LXXXIV Une autre cause qui a fait obstacle aux progrès que les hommes auraient pu faire dans les sciences, et qui les a, pour ainsi dire, cloués à la même place, comme s’ils étaient enchantés, c’est ce profond respect qu’ils ont d’abord pour l’antiquité, puis pour l’autorité de ces personnages qu’ils regardent comme de grands maîtres en philosophie, enfin pour l’opinion publique, mais ce dernier point a déjà été traité.

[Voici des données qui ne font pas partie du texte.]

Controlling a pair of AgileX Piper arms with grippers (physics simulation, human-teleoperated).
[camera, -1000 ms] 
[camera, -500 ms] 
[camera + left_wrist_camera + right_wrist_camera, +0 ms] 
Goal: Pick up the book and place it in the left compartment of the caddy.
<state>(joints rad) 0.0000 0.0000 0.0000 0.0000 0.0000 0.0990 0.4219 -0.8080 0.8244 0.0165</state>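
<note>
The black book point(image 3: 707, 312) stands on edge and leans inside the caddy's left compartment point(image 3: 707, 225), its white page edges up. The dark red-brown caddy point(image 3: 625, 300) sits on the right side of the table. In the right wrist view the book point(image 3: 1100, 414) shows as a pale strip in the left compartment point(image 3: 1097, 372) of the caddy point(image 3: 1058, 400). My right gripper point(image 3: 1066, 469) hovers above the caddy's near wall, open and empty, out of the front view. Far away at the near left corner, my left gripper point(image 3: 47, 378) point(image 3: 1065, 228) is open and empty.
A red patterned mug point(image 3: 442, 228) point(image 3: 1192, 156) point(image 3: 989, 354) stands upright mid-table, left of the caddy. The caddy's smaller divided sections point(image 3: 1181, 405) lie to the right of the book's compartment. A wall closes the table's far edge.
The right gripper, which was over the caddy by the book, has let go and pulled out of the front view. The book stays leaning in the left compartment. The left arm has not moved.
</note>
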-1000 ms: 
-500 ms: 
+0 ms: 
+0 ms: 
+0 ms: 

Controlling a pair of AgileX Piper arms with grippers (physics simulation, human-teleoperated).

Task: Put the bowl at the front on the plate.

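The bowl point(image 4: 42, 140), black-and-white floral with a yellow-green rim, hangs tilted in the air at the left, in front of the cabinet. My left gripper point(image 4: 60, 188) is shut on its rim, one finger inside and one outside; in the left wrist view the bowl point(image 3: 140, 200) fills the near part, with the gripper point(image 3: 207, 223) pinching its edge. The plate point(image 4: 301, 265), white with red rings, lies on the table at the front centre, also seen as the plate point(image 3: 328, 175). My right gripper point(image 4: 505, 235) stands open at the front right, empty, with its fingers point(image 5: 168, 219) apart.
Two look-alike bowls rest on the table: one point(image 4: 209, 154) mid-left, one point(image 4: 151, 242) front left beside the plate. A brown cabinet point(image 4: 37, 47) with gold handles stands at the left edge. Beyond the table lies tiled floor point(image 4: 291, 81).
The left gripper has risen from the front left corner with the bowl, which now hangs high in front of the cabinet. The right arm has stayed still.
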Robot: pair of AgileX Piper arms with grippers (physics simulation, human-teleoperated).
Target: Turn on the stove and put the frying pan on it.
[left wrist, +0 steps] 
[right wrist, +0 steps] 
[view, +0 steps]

Quant à l’antiquité, l’opinion qu’ils s’en forment, faute d’y avoir suffisamment pensé, est tout à fait superficielle et n’est guère conforme au sens naturel du mot auquel ils l’appliquent. C’est à la vieillesse du monde et à son âge mûr qu’il faut attacher ce nom d’antiquité or, la vieillesse du monde, c’est le temps même où nous vivons, et non celui où vivaient les anciens, et qui était sa jeunesse. À la vérité, le temps où ils ont vécu est le plus ancien par rapport à nous, mais, par rapport au monde, ce temps était nouveau or, de même que, lorsqu’on a besoin de trouver dans quelque individu une grande connaissance des choses humaines et une certaine maturité de jugement, on cherchera plutôt l’une et l’autre dans un vieillard que dans un jeune homme, connaissant assez l’avantage que donnent au premier sa longue expérience, le grand nombre et la diversité des choses qu’il a vues, oui dire ou pensées lui-même, c’est ainsi, et par la même raison, que si notre siècle, connaissant mieux ses forces, avait le courage de les éprouver et la volonté de les augmenter en les exerçant, on aurait lieu d’en attendre de plus grandes choses que de l’antiquité, où l’on cherche ses modèles car le monde étant plus âgé, la masse des expériences et des observations s’est accrue à l’infini.

Et ce qu’il faut encore compter pour quelque chose, c’est que, par le moyen des navigations et des voyages de long cours qui se sont si fort multipliés de notre temps, on a découvert dans la nature et observe une infinité de choses qui peuvent répandre une nouvelle lumière sur la philosophie. De plus, ne serait-ce pas une honte pour le genre humain d’avoir découvert de nos jours dans le monde matériel tant de contrées, de terres et de mers, et d’astres, et de souffrir en même temps que les limites du monde intellectuel fussent resserrées dans le cercle étroit des découvertes de l’antiquité.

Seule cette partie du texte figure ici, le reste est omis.